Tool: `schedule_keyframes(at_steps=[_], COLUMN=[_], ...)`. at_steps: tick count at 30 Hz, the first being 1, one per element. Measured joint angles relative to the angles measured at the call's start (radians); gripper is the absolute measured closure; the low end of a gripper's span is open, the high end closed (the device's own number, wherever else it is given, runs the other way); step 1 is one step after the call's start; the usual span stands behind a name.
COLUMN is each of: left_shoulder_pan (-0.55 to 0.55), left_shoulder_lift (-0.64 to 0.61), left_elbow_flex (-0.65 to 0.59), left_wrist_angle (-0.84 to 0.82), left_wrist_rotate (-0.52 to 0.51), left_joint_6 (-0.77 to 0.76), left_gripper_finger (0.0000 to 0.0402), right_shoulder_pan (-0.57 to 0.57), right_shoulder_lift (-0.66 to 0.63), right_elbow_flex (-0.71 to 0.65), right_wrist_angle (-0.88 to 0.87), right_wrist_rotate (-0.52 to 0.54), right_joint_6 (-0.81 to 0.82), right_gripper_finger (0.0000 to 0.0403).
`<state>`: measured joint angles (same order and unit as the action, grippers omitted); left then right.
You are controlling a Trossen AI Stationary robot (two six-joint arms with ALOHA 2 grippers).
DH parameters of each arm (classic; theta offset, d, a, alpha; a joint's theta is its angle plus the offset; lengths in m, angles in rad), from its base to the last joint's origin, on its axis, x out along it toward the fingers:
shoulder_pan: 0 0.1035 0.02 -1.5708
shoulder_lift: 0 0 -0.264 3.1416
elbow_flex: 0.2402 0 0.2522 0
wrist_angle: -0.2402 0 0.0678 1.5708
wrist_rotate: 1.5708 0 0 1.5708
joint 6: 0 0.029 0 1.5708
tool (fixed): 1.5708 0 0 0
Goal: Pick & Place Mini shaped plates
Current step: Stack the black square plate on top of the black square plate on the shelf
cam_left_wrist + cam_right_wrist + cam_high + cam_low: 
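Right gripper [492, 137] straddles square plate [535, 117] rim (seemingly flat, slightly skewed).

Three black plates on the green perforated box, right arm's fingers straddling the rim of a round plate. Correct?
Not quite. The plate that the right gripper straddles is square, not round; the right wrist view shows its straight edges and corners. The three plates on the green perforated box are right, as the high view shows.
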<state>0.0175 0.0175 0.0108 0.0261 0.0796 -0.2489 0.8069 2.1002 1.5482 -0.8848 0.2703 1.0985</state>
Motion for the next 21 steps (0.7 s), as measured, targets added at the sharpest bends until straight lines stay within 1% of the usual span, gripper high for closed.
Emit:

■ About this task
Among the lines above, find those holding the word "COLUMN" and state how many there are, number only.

■ Task result
2